キャリアアンカーに合った職場や業務への配置は、会社と社員のミスマッチを防ぎ、社員のやる気やモチベーションの向上につながります。社員のやる気やモチベーションが上がれば、会社全体の生産性や定着率が向上します。

キャリアアンカーは、個人の考え方や価値観、希望する働き方などを知る上で重要な参考になります。人材のキャリアアンカーが社風や組織風土に合っているかを確認することで、会社と人材がどれくらいマッチしているかを知ることができます。

キャリアアンカーを企業で活用するデメリットとは?

キャリアアンカーを企業で活用するデメリットは、特定の価値観を持つ人材ばかりを採用してしまい、多様化に反した組織が生まれる可能性があることです。

会社のカルチャーに合わせた採用はもちろん大切ですが、特定の価値観の社員だけが集まった組織では偏った意見や視点しか生まれず、多様化が求められている市場競争で致命的な後れを取る原因になります。

キャリアアンカーは、結婚や出産、異動や昇進など、人生に関わるような大きな変化によって変わっていく可能性があります。キャリアアンカーを企業で活用する際には、一度確認したらずっとそのままというわけではなく、社員一人ひとりのキャリアアンカーに変化がないかを定期的に見直すことが大切です。

キャリアアンカーは様々な人事業務に活用できる!

キャリアアンカーとは、仕事の経験を意味する「キャリア(career)」と船の錨を意味する「アンカー(anchor)」を組み合わせた言葉です。

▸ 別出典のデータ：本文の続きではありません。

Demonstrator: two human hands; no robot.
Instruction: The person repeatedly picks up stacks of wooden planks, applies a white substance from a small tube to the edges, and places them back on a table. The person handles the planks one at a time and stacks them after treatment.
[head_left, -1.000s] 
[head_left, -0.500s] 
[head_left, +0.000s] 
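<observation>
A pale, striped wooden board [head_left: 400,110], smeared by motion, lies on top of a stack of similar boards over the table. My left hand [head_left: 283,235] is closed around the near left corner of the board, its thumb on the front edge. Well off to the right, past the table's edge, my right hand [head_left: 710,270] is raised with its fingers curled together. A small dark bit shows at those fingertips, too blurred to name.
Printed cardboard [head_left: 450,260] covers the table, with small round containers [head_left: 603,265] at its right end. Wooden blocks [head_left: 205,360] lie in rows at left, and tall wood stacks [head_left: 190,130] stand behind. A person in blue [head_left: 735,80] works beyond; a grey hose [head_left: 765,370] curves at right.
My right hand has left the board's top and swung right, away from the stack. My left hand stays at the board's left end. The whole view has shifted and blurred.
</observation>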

キャリアアンカーは「仕事の条件でこれだけは譲れない」「家庭のためでもこれだけは犠牲にしたくない」といったような、個人がキャリアを選択する際に最も大切にする欲求や価値観を意味します。

キャリアアンカーを採用や配置などの人事業務で活用すれば、会社と社員のミスマッチを防ぎ、社員のやる気やモチベーションの向上につながります。会社全体の生産性や定着率の向上を目指して、人事業務の新しい基準にキャリアアンカーを導入してみてはいかがでしょうか。